What the task asks:
Would you reproduce, word for word, only the lines running from the top of the data through the line containing "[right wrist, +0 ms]", and none of the pictures?

Raw data:
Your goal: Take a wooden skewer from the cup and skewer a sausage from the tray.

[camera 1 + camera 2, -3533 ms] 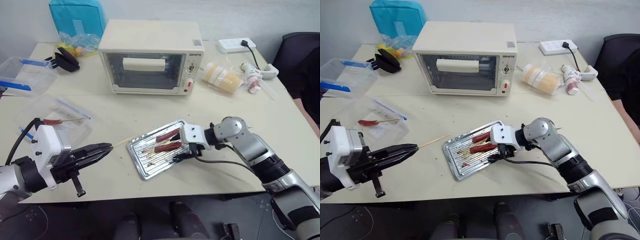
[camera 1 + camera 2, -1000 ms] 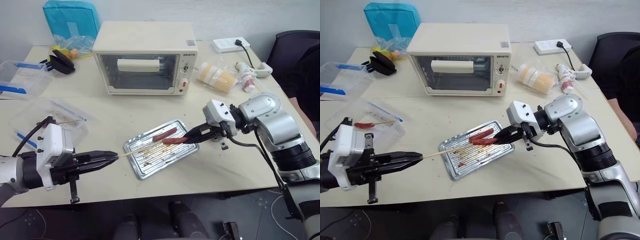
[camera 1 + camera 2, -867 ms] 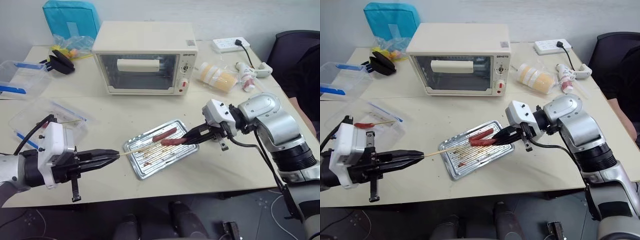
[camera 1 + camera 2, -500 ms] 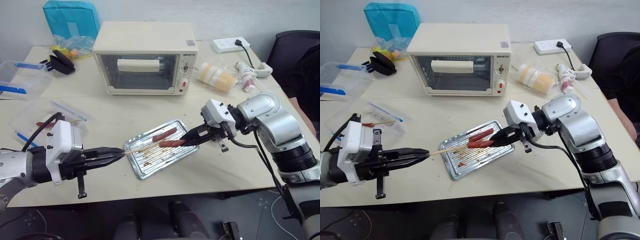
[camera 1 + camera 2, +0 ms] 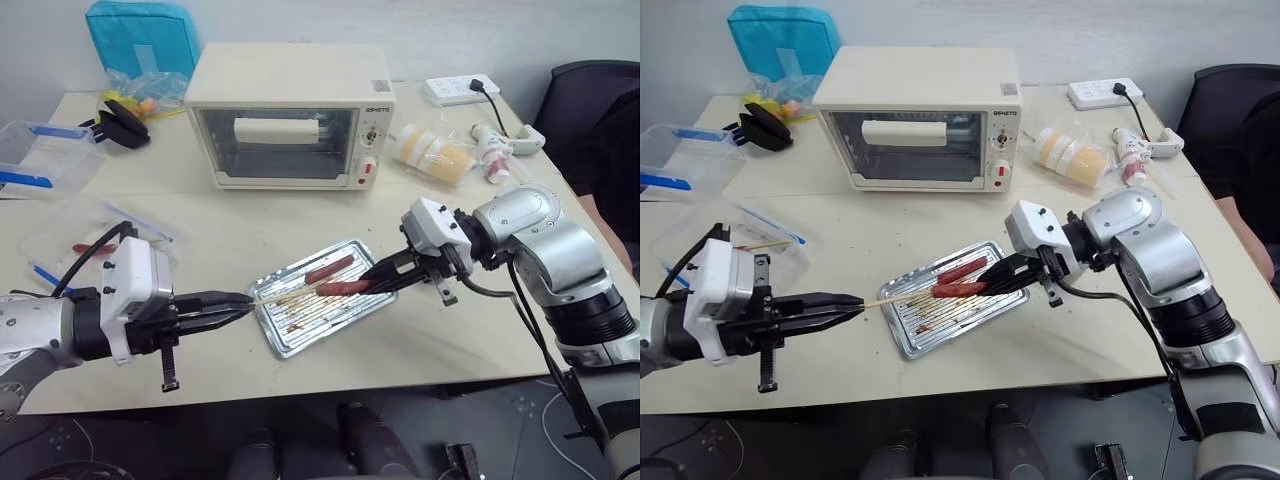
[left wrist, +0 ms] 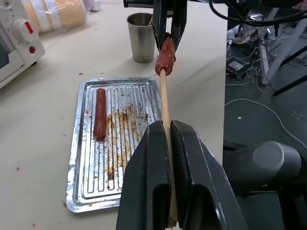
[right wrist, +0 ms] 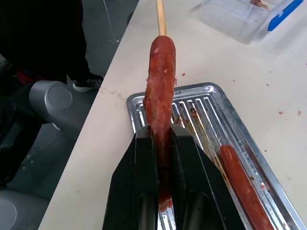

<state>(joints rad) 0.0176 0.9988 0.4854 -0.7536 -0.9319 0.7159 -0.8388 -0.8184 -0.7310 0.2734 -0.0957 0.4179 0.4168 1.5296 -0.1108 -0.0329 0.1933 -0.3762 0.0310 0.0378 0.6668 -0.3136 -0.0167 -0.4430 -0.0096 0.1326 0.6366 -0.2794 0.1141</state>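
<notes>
The wooden skewer (image 6: 164, 103) runs level above the tray (image 5: 290, 340), its tip just entering the near end of the sausage (image 7: 159, 91) that is held up over the tray's right end. The left hand (image 5: 232, 307) is clamped shut on the skewer's rear end, and the right hand (image 5: 388, 275) is closed on the sausage's far end, so the two point at each other along nearly one line. A second sausage (image 6: 100, 113) lies on the tray's ribbed floor, and the cup (image 6: 141, 37) stands on the surface (image 5: 300, 225) beyond the tray, near the right hand. Piercing looks barely begun, and the risks lie in the push to come. If the skewer is slightly off the sausage's axis, its tip could break out through the side rather than run down the middle. The sausage is gripped only at one end, so pressure could bend it or slide it back between the fingers. The skewer is thin and held at its very end; it may bow or snap. A slip could drop the sausage onto the tray or the surface.
</notes>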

Exercise response:
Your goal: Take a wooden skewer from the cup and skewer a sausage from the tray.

[camera 1 + camera 2, -3533 ms] 
[camera 1 + camera 2, -1000 ms] 
[camera 1 + camera 2, -867 ms] 
[camera 1 + camera 2, -500 ms] 
[camera 1 + camera 2, +0 ms] 
[left wrist, +0 ms] 
[right wrist, +0 ms] 

Work on the answer has been completed.